Retype exactly what appears below from the line containing "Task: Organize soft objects" down to the line containing "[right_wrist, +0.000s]", keeping both end lines. Do not include pictures.

------------------------------------------------------------------------

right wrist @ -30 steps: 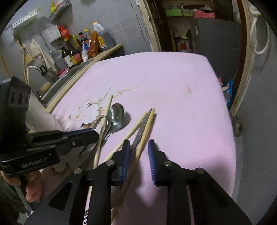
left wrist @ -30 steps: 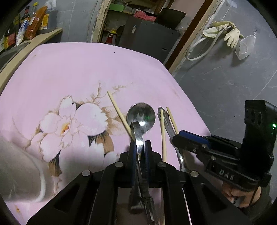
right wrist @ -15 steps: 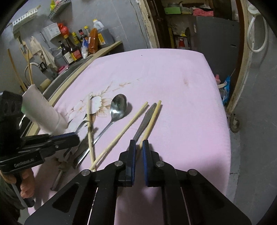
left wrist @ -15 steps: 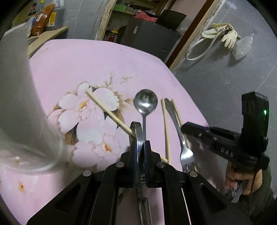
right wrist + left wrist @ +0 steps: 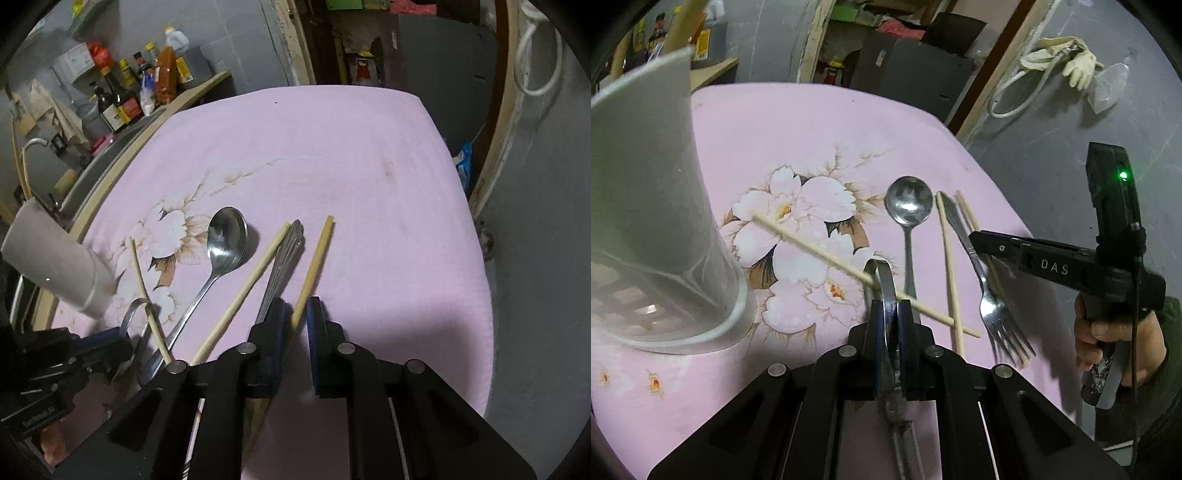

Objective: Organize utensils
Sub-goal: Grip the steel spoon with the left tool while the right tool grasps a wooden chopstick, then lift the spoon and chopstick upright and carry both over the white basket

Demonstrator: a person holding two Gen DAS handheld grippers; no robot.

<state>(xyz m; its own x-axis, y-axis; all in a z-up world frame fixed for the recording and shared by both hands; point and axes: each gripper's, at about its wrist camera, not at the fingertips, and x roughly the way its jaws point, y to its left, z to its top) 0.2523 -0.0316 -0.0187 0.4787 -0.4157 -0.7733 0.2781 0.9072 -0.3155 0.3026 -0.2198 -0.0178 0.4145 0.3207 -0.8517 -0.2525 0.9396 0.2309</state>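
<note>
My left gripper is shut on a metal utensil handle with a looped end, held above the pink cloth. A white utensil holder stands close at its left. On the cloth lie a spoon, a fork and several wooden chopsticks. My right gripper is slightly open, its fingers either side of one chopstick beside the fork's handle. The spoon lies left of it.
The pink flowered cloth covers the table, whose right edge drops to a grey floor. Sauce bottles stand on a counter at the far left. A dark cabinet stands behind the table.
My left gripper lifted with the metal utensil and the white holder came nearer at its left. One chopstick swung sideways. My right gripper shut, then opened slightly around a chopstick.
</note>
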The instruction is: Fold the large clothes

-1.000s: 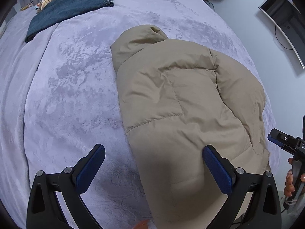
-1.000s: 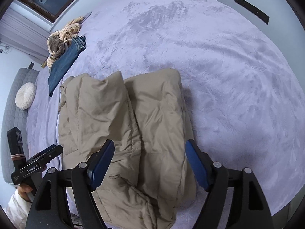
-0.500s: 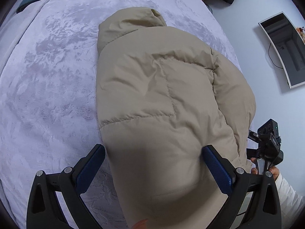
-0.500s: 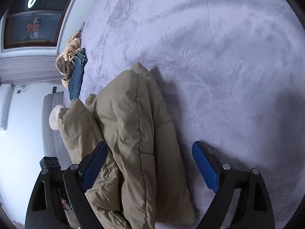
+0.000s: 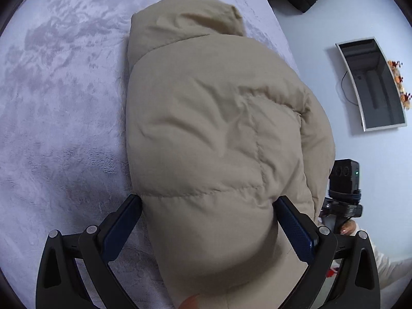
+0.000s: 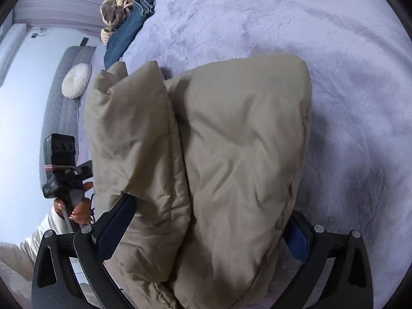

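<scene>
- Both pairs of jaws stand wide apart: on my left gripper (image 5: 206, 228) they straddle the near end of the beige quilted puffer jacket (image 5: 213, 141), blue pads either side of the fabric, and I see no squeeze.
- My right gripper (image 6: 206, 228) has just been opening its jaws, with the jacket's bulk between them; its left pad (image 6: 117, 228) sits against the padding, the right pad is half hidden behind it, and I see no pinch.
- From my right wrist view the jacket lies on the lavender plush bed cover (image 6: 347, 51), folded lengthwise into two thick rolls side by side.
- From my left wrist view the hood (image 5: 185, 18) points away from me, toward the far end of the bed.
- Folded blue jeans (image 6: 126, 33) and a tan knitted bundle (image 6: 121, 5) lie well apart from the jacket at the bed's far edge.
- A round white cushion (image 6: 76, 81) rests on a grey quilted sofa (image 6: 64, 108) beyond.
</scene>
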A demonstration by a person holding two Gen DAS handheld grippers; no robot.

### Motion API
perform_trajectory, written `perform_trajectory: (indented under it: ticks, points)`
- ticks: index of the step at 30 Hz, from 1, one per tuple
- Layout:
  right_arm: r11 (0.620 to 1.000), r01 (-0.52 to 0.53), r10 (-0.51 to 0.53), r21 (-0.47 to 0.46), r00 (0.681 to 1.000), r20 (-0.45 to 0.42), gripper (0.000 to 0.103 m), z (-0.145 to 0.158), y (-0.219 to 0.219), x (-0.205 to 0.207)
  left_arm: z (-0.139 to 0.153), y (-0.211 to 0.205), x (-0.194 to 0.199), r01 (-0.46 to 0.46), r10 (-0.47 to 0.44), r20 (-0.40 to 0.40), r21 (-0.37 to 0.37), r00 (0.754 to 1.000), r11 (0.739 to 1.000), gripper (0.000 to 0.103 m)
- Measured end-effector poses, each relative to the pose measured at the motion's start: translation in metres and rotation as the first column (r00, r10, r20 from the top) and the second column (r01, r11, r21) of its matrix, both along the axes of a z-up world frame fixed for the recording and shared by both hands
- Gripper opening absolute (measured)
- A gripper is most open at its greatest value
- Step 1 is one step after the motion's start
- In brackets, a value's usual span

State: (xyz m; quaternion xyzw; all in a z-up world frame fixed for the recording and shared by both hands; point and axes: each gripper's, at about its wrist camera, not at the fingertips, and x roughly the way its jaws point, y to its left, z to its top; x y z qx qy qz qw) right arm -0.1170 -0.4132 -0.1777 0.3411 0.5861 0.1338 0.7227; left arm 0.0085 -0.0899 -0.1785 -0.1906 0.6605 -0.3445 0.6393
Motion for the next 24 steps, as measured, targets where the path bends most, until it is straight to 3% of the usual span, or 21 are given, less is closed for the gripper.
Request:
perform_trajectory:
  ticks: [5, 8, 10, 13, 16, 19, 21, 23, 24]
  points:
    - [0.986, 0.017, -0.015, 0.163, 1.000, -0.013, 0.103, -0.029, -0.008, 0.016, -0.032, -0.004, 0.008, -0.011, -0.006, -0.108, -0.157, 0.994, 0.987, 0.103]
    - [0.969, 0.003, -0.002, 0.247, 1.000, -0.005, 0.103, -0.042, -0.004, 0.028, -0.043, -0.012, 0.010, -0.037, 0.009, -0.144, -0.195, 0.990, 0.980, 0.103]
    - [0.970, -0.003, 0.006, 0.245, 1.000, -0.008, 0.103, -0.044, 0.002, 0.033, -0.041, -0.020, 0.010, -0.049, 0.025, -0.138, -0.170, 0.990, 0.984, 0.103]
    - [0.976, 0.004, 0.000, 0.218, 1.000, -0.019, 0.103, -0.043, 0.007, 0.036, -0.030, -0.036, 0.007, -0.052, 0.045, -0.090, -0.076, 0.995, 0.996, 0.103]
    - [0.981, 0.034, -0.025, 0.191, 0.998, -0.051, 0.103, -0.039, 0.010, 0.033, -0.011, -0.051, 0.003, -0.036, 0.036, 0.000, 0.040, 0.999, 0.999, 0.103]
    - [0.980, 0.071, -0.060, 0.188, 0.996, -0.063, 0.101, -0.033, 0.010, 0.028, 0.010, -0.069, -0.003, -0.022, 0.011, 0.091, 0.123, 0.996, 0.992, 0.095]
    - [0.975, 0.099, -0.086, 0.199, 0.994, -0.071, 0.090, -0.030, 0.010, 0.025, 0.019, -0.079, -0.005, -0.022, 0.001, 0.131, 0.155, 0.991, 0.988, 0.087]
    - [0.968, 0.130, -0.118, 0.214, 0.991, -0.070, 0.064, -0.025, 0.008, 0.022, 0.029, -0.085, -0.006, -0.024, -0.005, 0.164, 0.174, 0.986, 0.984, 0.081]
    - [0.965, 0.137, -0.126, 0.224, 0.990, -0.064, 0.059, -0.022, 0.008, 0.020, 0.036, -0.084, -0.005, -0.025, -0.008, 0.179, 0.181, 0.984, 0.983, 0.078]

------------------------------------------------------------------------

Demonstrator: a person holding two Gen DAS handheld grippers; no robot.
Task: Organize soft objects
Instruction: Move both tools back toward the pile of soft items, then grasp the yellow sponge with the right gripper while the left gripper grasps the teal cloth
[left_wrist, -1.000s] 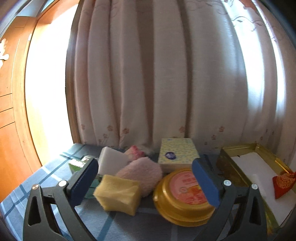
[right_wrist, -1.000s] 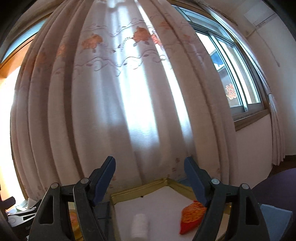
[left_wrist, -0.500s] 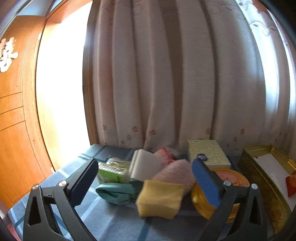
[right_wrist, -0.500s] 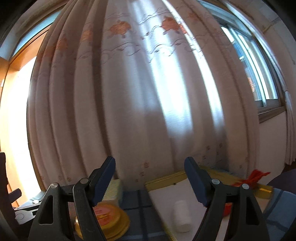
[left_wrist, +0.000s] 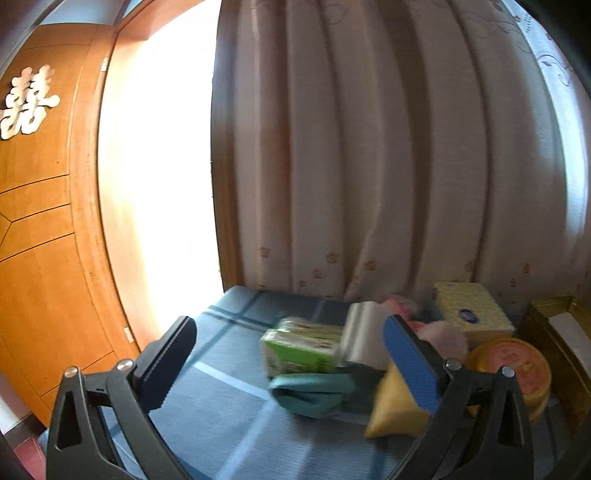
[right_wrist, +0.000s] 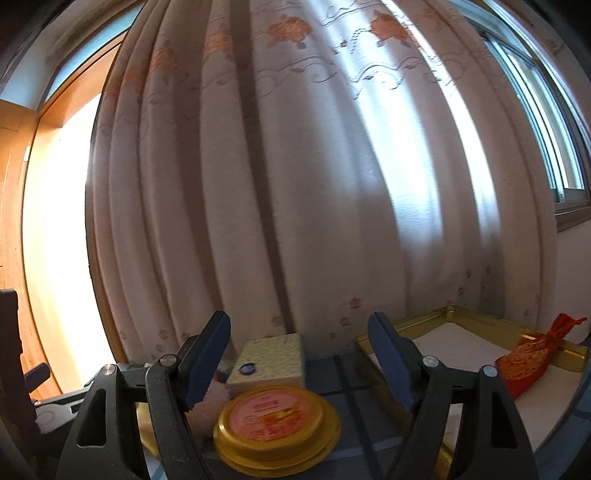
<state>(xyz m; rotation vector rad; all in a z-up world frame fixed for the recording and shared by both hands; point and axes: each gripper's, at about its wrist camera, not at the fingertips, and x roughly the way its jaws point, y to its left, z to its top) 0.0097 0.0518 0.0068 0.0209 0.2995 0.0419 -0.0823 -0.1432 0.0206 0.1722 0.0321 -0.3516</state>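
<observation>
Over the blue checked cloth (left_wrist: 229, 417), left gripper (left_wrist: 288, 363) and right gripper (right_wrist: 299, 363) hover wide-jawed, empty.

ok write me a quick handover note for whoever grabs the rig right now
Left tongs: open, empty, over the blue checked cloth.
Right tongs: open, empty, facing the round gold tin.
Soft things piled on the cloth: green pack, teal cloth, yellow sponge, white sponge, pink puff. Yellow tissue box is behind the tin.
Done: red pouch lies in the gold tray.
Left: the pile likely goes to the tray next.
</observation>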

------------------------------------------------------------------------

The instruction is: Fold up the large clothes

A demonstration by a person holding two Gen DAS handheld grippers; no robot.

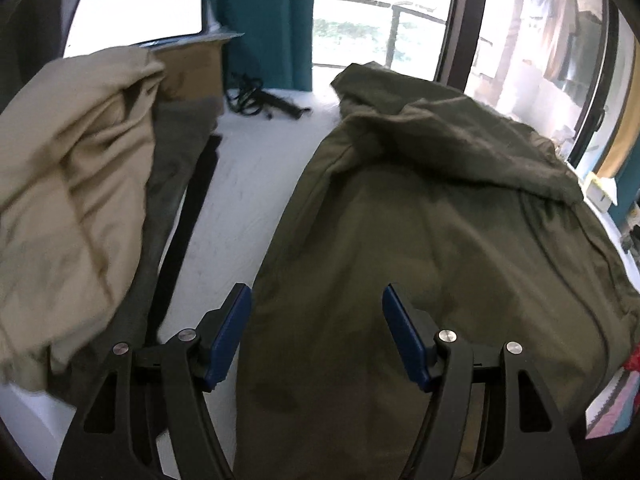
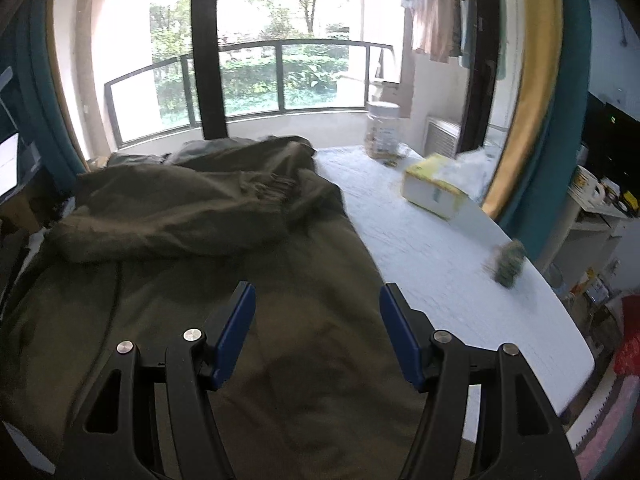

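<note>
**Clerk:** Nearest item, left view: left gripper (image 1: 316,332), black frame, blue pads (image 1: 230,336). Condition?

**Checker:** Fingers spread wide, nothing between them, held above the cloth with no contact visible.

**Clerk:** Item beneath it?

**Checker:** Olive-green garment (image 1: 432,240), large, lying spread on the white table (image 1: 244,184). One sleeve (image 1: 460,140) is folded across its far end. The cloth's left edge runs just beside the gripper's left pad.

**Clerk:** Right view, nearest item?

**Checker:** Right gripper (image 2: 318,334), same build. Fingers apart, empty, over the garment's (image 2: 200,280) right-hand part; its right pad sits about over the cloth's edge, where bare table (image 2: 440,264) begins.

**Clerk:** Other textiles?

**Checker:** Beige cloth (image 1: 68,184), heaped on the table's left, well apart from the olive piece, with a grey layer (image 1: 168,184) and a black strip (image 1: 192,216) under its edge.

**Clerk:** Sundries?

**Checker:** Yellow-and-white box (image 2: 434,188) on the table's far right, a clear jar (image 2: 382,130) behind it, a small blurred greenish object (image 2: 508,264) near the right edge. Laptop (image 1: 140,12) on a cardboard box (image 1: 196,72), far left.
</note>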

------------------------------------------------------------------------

> Written solution
Task: Organize soft objects
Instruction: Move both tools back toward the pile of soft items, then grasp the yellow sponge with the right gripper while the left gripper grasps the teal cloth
[left_wrist, -1.000s] 
[right_wrist, -1.000s] 
[left_wrist, -0.500s] 
[right_wrist, -0.500s] 
[left_wrist, +0.000s] 
[right_wrist, +0.000s] 

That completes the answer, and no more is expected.